Abstract

One of the most fundamental results in the field of mechanism design states that every utilitarian social choice function admits a mechanism that truthfully implements it. In stark contrast with this finding, when one considers a non-utilitarian social choice function, it turns out that no guarantees can be made, i.e. there are nonutilitarian functions, which cannot be truthfully implemented. In light of this state of affairs, one of the most natural and intriguing objectives of research is to understand the inherent limitations in the infrastructure of truthful mechanisms for non-utilitarian social choice functions. In this paper, we focus our attention on studying the boundaries imposed by truthfulness for two non-utilitarian multi-parameter optimization problems.

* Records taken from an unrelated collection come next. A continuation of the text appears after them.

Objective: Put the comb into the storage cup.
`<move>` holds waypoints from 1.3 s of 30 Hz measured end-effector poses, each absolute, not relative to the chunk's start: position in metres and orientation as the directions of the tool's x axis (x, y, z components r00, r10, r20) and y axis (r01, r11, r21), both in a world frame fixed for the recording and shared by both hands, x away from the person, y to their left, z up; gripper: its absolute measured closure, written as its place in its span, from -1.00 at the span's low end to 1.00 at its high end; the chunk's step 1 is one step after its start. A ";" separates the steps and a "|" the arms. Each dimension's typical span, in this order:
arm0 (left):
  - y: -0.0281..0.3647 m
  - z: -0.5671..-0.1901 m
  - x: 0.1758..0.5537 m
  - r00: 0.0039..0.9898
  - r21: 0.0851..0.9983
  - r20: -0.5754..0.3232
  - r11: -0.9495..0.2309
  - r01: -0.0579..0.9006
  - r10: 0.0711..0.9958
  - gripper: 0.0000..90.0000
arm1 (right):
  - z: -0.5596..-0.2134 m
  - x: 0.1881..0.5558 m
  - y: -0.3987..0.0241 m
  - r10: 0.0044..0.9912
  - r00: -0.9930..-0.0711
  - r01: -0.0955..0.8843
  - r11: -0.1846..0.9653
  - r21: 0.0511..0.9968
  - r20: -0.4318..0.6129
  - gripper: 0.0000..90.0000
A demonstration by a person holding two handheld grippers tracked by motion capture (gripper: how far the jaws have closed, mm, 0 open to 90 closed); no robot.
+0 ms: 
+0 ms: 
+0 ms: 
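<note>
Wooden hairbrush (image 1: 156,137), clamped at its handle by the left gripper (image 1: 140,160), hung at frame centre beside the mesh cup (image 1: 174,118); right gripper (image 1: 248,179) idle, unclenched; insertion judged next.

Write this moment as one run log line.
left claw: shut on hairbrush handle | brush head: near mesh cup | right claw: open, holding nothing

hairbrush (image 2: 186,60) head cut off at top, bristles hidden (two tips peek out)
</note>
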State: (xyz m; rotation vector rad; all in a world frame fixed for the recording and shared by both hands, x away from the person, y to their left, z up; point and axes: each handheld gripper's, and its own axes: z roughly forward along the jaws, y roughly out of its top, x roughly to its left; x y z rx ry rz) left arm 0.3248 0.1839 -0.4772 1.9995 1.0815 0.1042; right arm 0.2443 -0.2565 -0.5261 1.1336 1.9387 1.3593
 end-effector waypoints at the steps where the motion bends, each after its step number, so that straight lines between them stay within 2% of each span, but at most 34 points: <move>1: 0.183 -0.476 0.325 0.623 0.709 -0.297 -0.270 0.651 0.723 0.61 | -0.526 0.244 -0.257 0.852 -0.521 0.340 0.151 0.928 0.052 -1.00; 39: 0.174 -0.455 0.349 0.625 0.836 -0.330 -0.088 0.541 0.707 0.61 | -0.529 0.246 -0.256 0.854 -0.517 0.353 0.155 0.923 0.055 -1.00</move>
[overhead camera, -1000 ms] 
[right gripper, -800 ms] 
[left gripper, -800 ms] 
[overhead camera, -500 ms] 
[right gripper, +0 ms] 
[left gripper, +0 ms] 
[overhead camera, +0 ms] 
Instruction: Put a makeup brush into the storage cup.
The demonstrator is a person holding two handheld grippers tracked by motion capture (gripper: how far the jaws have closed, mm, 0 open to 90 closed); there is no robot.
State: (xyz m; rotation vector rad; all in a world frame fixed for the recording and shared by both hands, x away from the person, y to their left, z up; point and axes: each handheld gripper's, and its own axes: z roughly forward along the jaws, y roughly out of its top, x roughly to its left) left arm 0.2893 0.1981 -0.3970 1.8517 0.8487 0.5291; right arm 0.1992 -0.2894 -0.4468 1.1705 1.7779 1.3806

The first is the workload minimization in inter-domain routing problem, and the other is the unrelated machines scheduling problem. Our main findings can be briefly summarized as follows: 1. We prove that any truthful deterministic mechanism, and any universal truthful randomized mechanism for the workload minimization in inter-domain routing problem cannot achieve an approximation guarantee that is better than 2. These results improve the current lower bounds of (1+√5)/2 ≅ 1.618 and (3+√5)/4 ≅ 1.309, which are due to Mu'alem and Schapira [SODA '07]. 2. We establish a lower bound of 1 + √2 ≅ 2.414 on the achievable approximation ratio of any truthful deterministic mechanism for the unrelated machines scheduling problem when the number of machines is at least 3. This lower bound is comparable to a recent result by Christodoulou, Koutsoupias and Vidali [SODA '07]. Nevertheless, our approach is considerably simpler, and thus may shed some new light on the core of this problem.